RECORDED DATA —

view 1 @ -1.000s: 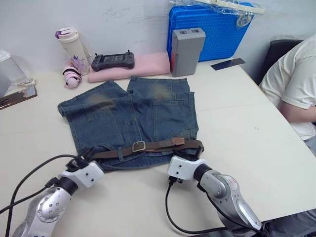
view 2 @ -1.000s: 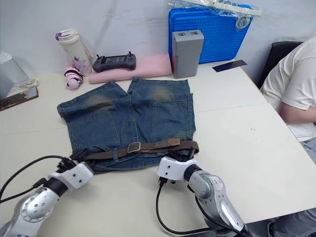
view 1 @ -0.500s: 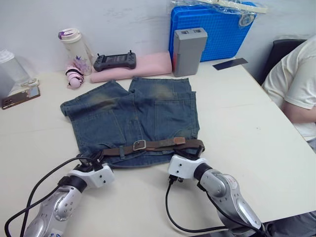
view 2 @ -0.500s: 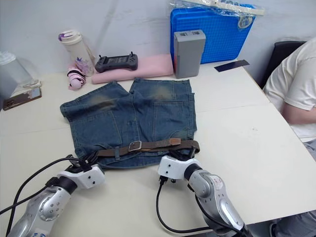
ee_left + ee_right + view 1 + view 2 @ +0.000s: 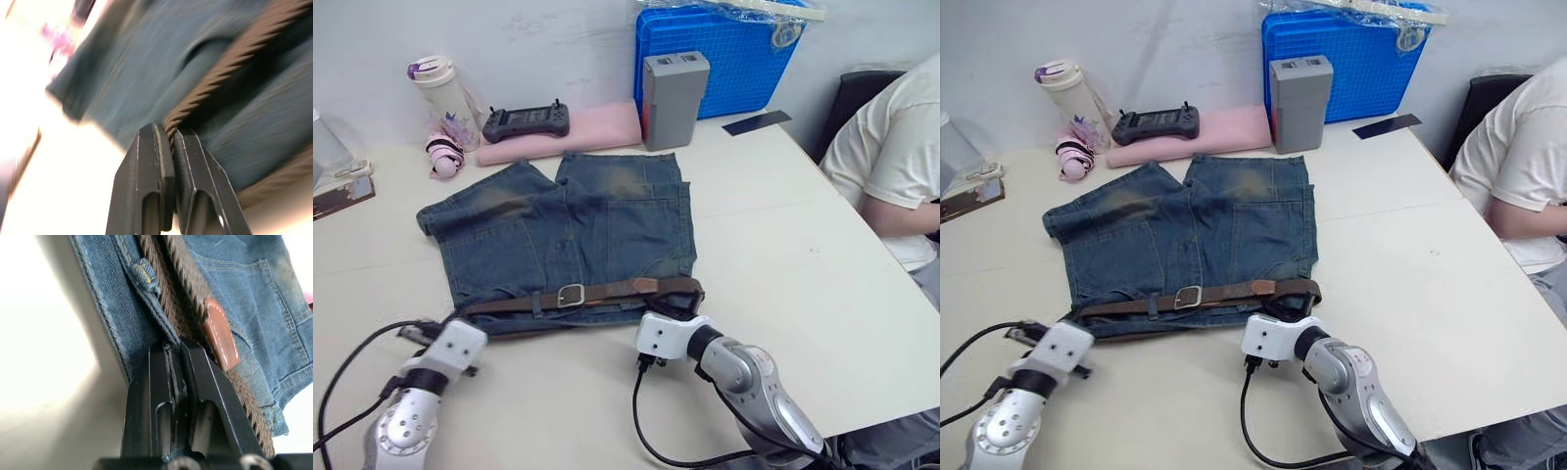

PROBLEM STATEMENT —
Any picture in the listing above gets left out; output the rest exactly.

RESULT FOR THIS TASK —
view 1 @ -1.000s: 
view 2 @ -1.000s: 
view 1 @ -0.500s: 
view 2 @ -0.500s: 
ee_left + ee_right + view 1 + view 2 @ +0.000s: 

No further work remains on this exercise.